Spatiotemporal multi-omics profiling of secondary brain injury after intracerebral hemorrhage in an optimized autologous blood-induced mouse model with human tissue validation.

Abstract

BACKGROUND: Secondary brain injury (SBI) following intracerebral hemorrhage (ICH) involves complex molecular events such as oxidative stress, inflammation, and immune cell infiltration. Understanding their spatiotemporal patterns is essential for identifying therapeutic targets and optimal intervention windows. METHODS: We optimized an autologous blood-induced ICH mouse model and performed neuroimaging, behavioral testing, histological evaluation, and transcriptomic and proteomic analyses across multiple time points (Days 1, 3, 5, 8, and 12). Time-resolved analyses focused on dynamic changes in SBI-related pathways, including oxidative stress, ferroptosis, leukocyte migration, neutrophil extracellular trap (NET) formation, and phagocytic-lysosomal activity, with spatial validation by immunofluorescence and histology. Model refinements reduced blood coagulation and leakage, improving procedural success and reproducibility. In addition, imaging and perihematomal tissue from a patient 66 h after ICH onset were examined for comparison.

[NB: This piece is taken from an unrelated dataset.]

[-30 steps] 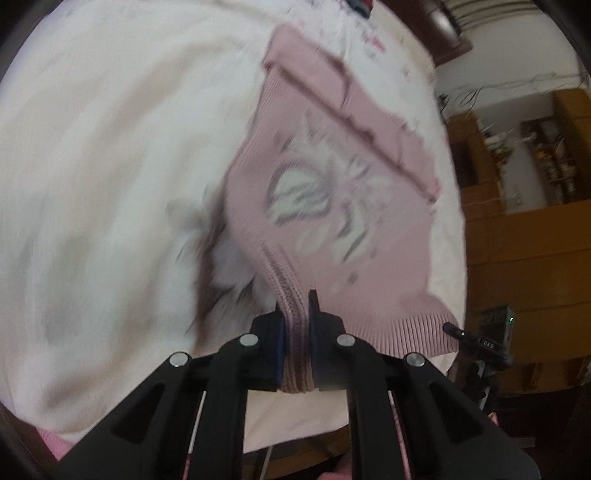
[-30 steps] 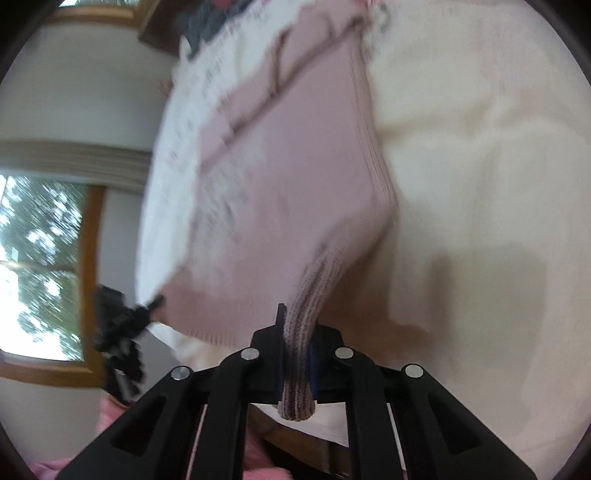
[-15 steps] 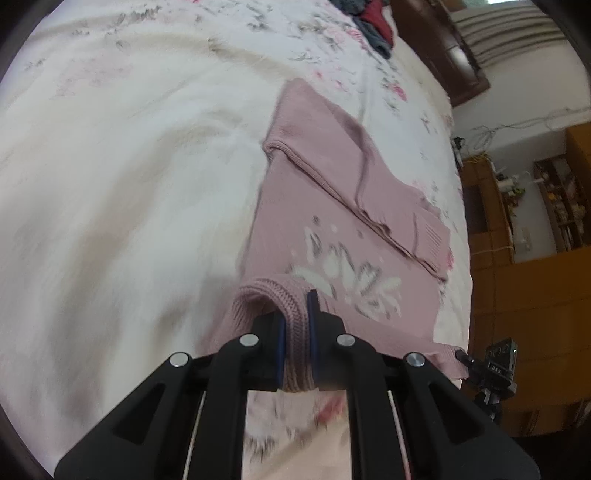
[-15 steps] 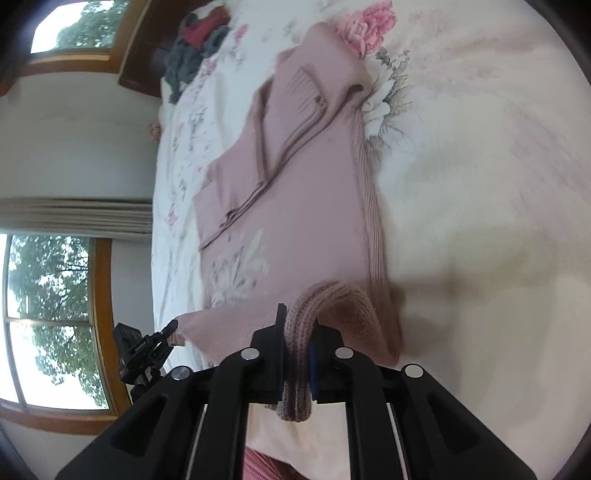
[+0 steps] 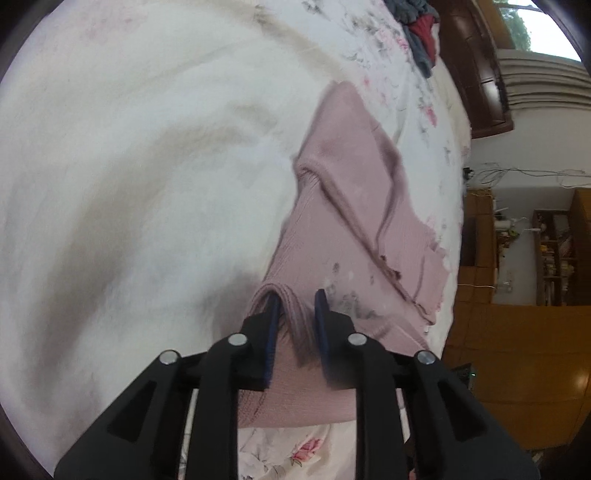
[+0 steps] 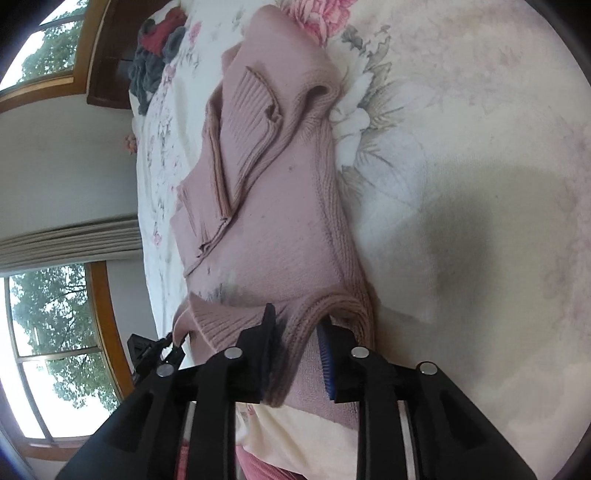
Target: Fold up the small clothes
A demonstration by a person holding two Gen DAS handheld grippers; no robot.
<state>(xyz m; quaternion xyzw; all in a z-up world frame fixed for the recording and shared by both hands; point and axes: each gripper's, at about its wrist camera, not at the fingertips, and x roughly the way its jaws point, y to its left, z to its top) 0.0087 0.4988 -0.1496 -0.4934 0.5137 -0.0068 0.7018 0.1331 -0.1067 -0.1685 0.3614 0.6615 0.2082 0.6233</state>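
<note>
A small pink knit sweater (image 5: 343, 192) lies on the floral bedspread (image 5: 129, 166), its sleeves folded across the body. Its ribbed bottom hem is doubled up over the lower body. My left gripper (image 5: 296, 301) stands open around one end of that hem, and the fold of fabric sits loose between the blue pads. In the right wrist view the same sweater (image 6: 273, 229) stretches away from my right gripper (image 6: 298, 323). That gripper is open too, with the other end of the hem lying slack between its fingers.
A heap of grey and red clothes (image 5: 421, 33) lies at the far end of the bed by the dark headboard (image 5: 472, 74). Wooden cabinets (image 5: 517, 332) stand beyond the bed's edge. A small camera on a stand (image 6: 147, 350) sits near the window (image 6: 48, 332).
Both grippers carried the hem down and forward over the sweater's body, then let it go. Their fingers now stand wider apart, with the fabric slack between them.
</note>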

RESULTS: Principal component and clustering analyses revealed a time-dependent molecular trajectory, with rapid early transcriptional changes followed by delayed but sustained protein-level responses. Markers of oxidative stress and ferroptosis (HMOX1, FTH1), adhesion molecules (VCAM1, CD11b), and phagocytic activity (CD68, CTSD) displayed distinct temporal and spatial expression patterns. NET formation peaked between Days 3 and 5 and then gradually declined. Human ICH tissue demonstrated similar activation of oxidative, inflammatory, and phagocytic pathways. CONCLUSIONS: This study delineates the spatiotemporal dynamics of key pathways and molecules involved in secondary brain injury after ICH, revealing stage-specific molecular features and potential therapeutic windows. The optimized autologous blood-induced ICH model exhibits good stability, reproducibility, and relevance to human pathology.